I’ve been reading through Revelation, and today came through a few chapters close to the end. This is where the great whore goes up in flames and becomes sport for her own crows… er… a feast for those who profited from her. Great, gory stuff.
But the thing that continually pops out at me when I read through these concluding segments are the places where we discover that our works are far from incidental for the eternity ahead.
Let’s start with the dress of the Bride. In my deeply Pauline circles, people often talk about being clothed in the righteousness of Christ. That’s an apt metaphor for union with Christ: “all of you who were baptized into Christ have clothed yourself with Christ” and all that.
But what is the Bride wearing? Is she wearing the bright, spotless righteousness of Christ? No.
“It was given to her that she might be dressed in pure, pristine linen–for the linen is the righteous deeds of the saints” (Revelation 19:8). The church, the bride of Christ, shines with the glory of what God’s people have done on earth.
Earlier in the book there had been a word of comfort spoken concerning those who “die in the Lord”: “Blessed are the dead who die in the Lord from now on. Yes, says the spirit, in order that they might rest from their labors–for their works follow with them” (Revelation 14:13). Why don’t they work anymore? Because their works enter in after them.

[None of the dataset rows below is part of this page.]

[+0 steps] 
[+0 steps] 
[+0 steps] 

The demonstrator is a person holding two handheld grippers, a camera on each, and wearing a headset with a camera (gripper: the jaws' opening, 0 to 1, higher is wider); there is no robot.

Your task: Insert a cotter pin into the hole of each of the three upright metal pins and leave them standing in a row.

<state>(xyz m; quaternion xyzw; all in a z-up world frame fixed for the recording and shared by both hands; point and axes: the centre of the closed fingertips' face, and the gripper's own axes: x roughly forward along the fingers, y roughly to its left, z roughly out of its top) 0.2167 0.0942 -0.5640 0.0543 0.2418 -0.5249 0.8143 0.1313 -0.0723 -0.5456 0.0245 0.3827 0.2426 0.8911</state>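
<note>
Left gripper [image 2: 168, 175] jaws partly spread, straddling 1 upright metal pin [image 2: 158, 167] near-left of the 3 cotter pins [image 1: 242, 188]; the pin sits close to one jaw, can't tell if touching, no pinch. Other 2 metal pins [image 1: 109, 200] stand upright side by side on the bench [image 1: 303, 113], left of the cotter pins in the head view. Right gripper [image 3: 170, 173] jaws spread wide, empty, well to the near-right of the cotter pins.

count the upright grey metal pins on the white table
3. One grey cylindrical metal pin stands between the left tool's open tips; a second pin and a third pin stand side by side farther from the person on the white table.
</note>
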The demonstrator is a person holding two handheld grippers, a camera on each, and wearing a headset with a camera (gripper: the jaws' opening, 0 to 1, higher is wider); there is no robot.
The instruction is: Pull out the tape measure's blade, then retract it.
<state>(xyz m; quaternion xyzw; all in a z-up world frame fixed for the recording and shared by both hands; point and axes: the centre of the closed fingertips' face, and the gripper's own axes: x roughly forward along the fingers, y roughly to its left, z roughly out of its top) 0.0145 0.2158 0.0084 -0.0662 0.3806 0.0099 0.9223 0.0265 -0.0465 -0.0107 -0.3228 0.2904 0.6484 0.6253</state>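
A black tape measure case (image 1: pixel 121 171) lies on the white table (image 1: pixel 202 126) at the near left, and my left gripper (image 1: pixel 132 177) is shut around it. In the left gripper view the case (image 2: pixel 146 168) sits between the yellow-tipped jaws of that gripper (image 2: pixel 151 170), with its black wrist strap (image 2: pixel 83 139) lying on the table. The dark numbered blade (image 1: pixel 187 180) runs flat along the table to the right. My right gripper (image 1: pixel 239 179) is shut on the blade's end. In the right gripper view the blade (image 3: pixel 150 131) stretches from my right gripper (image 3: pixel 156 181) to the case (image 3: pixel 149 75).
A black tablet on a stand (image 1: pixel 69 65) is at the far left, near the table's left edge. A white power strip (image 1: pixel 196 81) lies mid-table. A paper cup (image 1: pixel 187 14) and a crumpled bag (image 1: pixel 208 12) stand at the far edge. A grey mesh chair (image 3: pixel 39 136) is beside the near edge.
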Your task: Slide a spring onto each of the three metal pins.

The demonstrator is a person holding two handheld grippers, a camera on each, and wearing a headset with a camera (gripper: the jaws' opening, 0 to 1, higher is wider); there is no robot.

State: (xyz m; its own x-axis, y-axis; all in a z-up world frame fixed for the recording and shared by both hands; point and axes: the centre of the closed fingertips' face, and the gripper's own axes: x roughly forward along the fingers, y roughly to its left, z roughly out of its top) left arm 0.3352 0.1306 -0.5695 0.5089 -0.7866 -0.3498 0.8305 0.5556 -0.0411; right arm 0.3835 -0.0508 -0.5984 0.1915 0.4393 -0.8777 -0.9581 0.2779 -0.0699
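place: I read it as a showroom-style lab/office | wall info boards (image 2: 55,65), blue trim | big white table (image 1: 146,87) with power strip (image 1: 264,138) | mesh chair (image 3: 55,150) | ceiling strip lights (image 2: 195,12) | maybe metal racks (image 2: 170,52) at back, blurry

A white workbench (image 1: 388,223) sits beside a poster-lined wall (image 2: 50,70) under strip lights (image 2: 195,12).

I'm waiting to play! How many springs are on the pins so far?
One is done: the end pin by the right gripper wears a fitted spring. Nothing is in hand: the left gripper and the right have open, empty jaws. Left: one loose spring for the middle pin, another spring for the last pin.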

The really scary stuff, of course, comes at the very end. With the judgment.
“The dead were judged by what was written in the books–according to their deeds” (Rev. 20:12).
“…Death and Hades gave up the dead that were in them, and each one was judged according to his deeds” (Rev. 20:13).
“Behold! I am coming soon! And my reward is with me to pay each one according to what he has done” (Rev. 22:12).
One of the challenges besetting post-Reformation soteriology is coming up with a robust place for our works in the big picture of both what God is up to in the world and our own eternal future. We shrink back from passages such as these that seem to tie our eternal state with what we do here on earth. We often retreat to Paul for counter-testimony to overturn what otherwise would seem clear.
I think we need to get over it.
The assumption throughout Revelation is that God’s people are distinguished from the world by being faithful witnesses of God and of the Lamb. We are distinguished by not participating in the violence, immorality, and abuse of persons that defines “the world,” as well as by our faithful service to God rather than God’s adversaries.
In other words, the point of Revelation is that Christians should take comfort in the fact that God looks at the ways that they are set apart from the world and will vindicate them for it in the end. If the idea of being judged according to our deeds, or having our deeds be the eternal adornment of the church, is not a source of comfort to us, I’d humbly suggest that the problem is not that this is theologically incorrect.
Instead, the problem is how we’re living (or not living) in faithfulness to the lives to which we have been called.